In the records below, find the line containing "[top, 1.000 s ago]" and return it together with every later line, exactly as written; pictures are to be omitted.
+===+
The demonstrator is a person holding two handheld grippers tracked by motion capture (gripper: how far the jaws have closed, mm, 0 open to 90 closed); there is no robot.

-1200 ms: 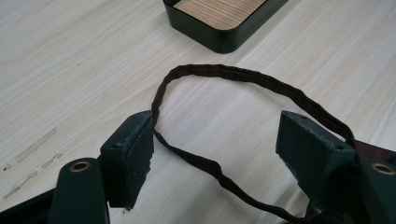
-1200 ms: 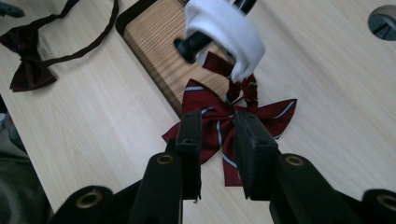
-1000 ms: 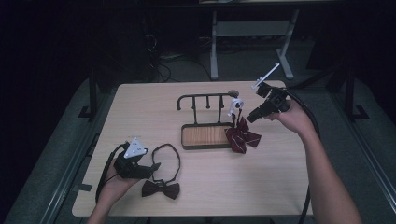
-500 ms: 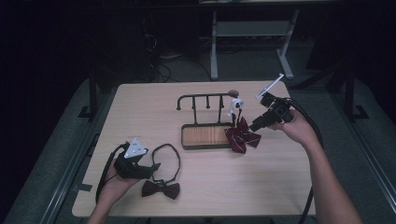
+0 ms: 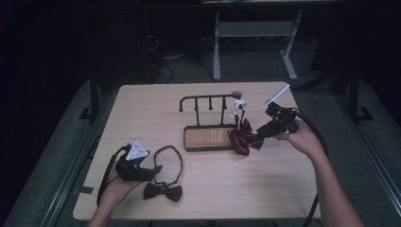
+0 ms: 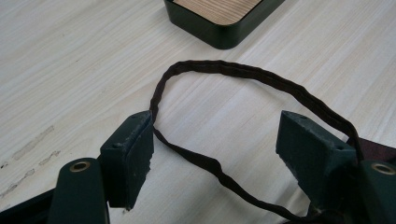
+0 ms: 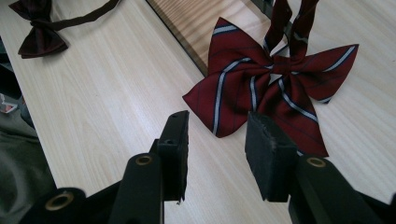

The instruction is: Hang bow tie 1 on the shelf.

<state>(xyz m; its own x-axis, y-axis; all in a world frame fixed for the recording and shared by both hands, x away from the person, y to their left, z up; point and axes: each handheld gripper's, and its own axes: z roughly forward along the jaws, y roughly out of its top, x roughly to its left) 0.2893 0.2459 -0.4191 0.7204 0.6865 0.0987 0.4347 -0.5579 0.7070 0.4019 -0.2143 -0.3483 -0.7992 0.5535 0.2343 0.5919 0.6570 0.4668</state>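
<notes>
A dark room with grey floor surrounds a light wooden table (image 5: 142, 109), and a white-framed metal stand (image 5: 250, 33) rises from the floor beyond the table's far edge. Near the table's middle sits the landmark, a black metal rack with a wood-grain base tray (image 5: 205, 138) and a row of short pegs on its top rail. At the rack's right end, a dark red bow tie with pale blue stripes (image 5: 242, 137) hangs by its strap from the rail, its bow resting against the tray's right corner and partly on the table; the right gripper view shows the same red bow (image 7: 261, 95) spread flat beside the tray edge. Just right of that bow, the right gripper (image 5: 257, 137) points at it from the person's raised hand; its jaws have just been opening and stand parted with nothing between them, the bow's lower wing lying just past their tips. Well in front of the rack and to its left lies a dark brown bow tie with a thin looped strap (image 5: 163, 190). The left gripper (image 5: 153, 169) rests on the table left of that loop, released, its jaws wide; in the left gripper view the strap (image 6: 224, 70) runs across the gap between them, unpinched.
</notes>
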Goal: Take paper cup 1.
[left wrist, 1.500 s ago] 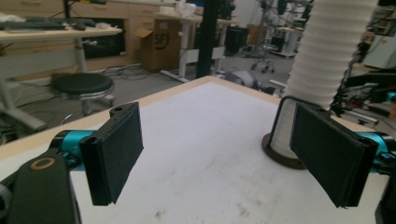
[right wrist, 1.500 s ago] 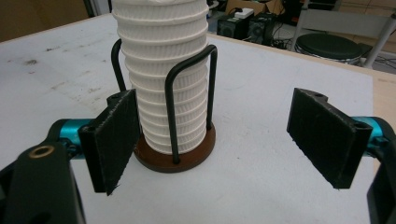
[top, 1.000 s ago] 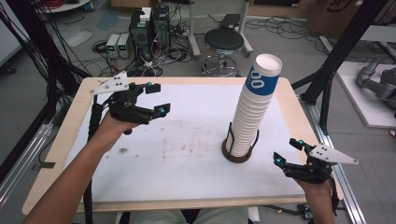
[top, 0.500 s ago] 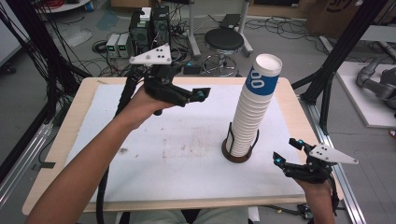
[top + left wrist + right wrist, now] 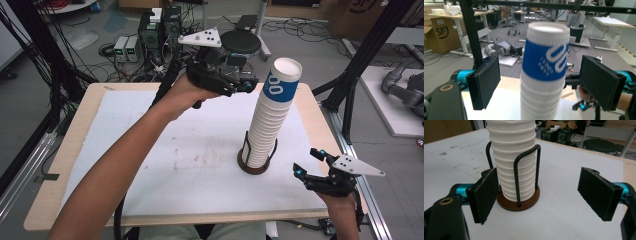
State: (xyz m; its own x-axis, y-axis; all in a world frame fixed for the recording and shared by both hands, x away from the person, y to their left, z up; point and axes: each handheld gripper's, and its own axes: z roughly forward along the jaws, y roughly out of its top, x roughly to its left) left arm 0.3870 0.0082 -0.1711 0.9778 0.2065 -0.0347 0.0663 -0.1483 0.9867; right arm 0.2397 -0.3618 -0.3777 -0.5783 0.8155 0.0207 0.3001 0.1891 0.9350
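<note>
Cups [image 5: 270, 120] stand nested in one tall, slightly leaning stack at the centre right of the high view, the top one wearing a blue band. The stack sits in a cup holder [image 5: 252, 167], a round brown base with black wire loops, resting on the white mat [image 5: 150, 165] that covers the tabletop [image 5: 65, 145]. The left hand-held gripper [image 5: 247, 86] hangs in the upper middle of the frame, level with the blue band and just short of it, its jaws apart. The right hand-held gripper [image 5: 310, 162] lies low at the lower right, near the holder's base, jaws spread and holding nothing.

In the left gripper view the blue-banded top cup [image 5: 546, 55] fills the centre, slightly blurred. It shows between the two black pads [image 5: 485, 82], with a clear gap on either side, so the grip is released.

In the right gripper view the lower part of the stack [image 5: 511, 157] rises at the upper left centre, ringed by the wire loops [image 5: 526, 167] on the brown base [image 5: 524, 202]. The pads [image 5: 599, 192] stand wide apart with the holder beyond them, untouched.
</note>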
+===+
● Answer to this task:
[top, 1.000 s ago] 
[top, 0.500 s ago] 
[top + left wrist + right wrist, now] 
State: (xyz m; its own x-axis, y-axis; all in a world frame fixed for the recording and shared by both hands, x away from the person, y to their left, z up; point and axes: each handheld gripper's, and its own axes: z roughly forward along the jaws, y roughly out of its top, x roughly to its left) left arm 0.3870 0.0082 -0.1711 0.9778 0.2065 -0.0347 0.0663 -0.1483 0.9867; right arm 0.2397 -0.3618 -0.3777 -0.5783 0.8155 0.0207 0.3001 0.1891 0.9350
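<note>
Cups [image 5: 270, 120] stand nested in one tall, slightly leaning stack at the centre right of the high view, the top one wearing a blue band. The stack sits in a cup holder [image 5: 252, 167], a round brown base with black wire loops, resting on the white mat [image 5: 150, 165] that covers the tabletop [image 5: 65, 145]. The left hand-held gripper [image 5: 247, 86] hangs in the upper middle of the frame, level with the blue band and just short of it, its jaws apart. The right hand-held gripper [image 5: 310, 162] lies low at the lower right, near the holder's base, jaws spread and holding nothing.

In the left gripper view the blue-banded top cup [image 5: 546, 55] fills the centre, slightly blurred. It shows between the two black pads [image 5: 485, 82], with a clear gap on either side, so the grip is released.

In the right gripper view the lower part of the stack [image 5: 511, 157] rises at the upper left centre, ringed by the wire loops [image 5: 526, 167] on the brown base [image 5: 524, 202]. The pads [image 5: 599, 192] stand wide apart with the holder beyond them, untouched.
</note>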

Nothing else remains in this exercise.